> [What is required] Which lines in the records below include the word "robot"? Report each of them in full.

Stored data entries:
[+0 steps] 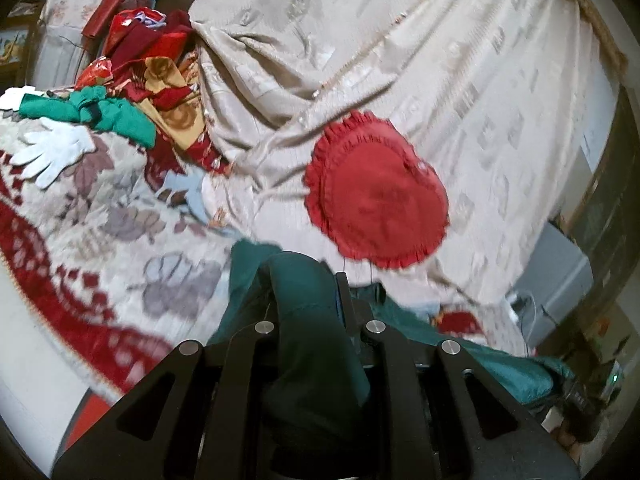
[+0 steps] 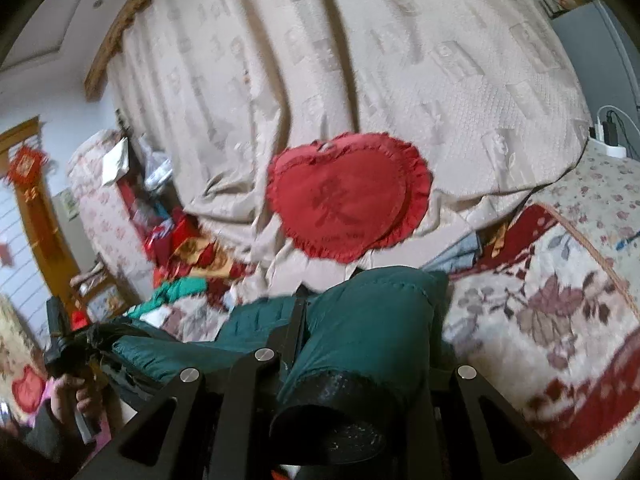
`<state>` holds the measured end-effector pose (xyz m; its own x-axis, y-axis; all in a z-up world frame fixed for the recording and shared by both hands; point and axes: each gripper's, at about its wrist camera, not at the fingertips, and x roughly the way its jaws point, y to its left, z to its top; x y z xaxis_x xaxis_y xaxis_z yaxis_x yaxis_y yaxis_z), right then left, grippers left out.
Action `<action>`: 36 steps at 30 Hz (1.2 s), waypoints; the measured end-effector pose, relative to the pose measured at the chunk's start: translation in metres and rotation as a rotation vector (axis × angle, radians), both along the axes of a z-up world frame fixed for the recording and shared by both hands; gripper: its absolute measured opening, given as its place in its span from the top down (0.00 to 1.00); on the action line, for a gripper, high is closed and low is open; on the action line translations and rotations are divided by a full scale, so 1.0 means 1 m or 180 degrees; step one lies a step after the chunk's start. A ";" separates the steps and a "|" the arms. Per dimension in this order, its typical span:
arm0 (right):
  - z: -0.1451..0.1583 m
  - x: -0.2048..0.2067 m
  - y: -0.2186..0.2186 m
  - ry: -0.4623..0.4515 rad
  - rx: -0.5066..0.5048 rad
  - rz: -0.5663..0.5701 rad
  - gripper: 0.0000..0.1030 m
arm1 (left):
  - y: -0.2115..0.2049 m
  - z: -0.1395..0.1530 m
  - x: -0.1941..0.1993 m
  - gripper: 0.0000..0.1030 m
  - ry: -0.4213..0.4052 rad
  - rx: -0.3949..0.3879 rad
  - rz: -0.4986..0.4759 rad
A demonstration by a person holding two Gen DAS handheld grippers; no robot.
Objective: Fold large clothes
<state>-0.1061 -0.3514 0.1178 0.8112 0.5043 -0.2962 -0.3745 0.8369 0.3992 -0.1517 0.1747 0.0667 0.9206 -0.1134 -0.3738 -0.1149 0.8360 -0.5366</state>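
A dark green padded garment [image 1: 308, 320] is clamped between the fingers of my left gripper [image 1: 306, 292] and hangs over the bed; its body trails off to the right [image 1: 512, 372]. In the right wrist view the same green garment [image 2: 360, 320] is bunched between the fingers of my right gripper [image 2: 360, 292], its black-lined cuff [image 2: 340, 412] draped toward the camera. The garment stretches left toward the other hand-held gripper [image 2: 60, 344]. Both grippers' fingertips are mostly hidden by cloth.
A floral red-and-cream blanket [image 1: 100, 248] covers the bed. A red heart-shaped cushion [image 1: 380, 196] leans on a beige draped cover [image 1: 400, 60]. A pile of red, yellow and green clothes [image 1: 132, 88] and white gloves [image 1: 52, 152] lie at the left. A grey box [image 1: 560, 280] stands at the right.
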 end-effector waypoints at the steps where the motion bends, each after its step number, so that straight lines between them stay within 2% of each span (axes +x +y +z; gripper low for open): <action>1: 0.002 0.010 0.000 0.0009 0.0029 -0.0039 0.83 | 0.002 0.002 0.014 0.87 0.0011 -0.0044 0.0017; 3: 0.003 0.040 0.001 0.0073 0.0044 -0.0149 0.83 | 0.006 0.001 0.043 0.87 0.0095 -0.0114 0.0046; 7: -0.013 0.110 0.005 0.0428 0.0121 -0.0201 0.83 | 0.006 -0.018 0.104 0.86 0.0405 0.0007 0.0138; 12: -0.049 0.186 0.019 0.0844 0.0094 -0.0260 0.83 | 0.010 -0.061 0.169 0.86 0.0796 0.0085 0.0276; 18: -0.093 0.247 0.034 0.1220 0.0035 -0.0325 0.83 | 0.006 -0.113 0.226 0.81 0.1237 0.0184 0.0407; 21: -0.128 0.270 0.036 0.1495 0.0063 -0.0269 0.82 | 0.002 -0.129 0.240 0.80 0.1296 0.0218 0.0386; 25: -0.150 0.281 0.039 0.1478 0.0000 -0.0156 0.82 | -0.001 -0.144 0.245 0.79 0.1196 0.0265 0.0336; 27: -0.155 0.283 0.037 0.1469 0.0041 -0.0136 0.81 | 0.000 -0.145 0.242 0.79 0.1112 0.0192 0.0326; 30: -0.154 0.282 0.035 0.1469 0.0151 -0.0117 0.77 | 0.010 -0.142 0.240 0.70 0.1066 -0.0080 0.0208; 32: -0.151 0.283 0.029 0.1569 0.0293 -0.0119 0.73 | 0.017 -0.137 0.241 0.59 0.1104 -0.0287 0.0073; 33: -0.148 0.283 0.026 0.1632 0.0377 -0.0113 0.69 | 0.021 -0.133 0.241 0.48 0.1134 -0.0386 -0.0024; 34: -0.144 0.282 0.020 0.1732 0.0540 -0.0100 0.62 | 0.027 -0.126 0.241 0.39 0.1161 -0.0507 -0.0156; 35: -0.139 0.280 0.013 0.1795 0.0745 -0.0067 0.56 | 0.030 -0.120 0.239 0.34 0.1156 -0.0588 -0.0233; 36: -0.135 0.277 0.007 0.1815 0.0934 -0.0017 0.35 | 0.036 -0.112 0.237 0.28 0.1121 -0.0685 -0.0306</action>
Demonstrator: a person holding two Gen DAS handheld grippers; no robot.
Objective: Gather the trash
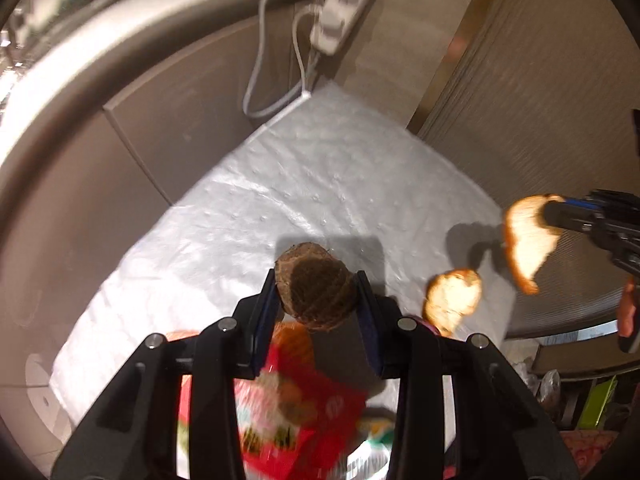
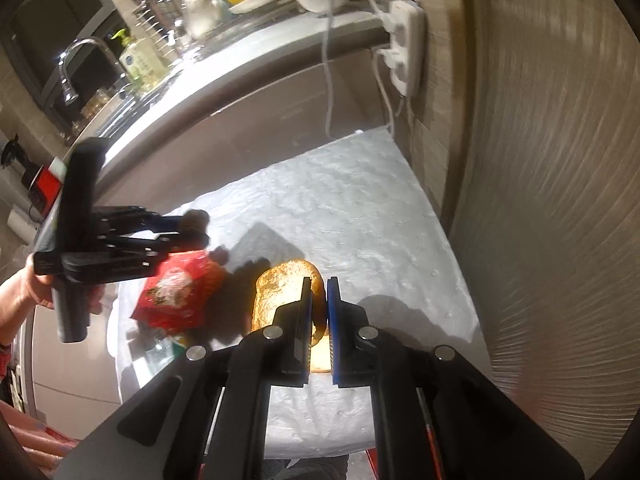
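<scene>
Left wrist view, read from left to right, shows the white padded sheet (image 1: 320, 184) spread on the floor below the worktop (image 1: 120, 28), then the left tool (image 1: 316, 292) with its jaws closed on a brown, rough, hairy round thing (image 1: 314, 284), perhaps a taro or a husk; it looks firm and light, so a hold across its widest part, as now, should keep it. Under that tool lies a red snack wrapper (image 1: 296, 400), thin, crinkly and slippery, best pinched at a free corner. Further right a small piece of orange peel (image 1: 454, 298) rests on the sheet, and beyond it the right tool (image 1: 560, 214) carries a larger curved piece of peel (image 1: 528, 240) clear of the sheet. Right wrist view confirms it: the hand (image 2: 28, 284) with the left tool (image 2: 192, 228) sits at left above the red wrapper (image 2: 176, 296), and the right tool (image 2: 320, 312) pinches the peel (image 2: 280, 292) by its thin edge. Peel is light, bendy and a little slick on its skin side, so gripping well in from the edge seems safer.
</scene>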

> [Written reply]
A demonstration by a person holding two Gen DAS handheld grippers; no robot.
Demonstrator: a person holding two Gen DAS handheld grippers; no robot.

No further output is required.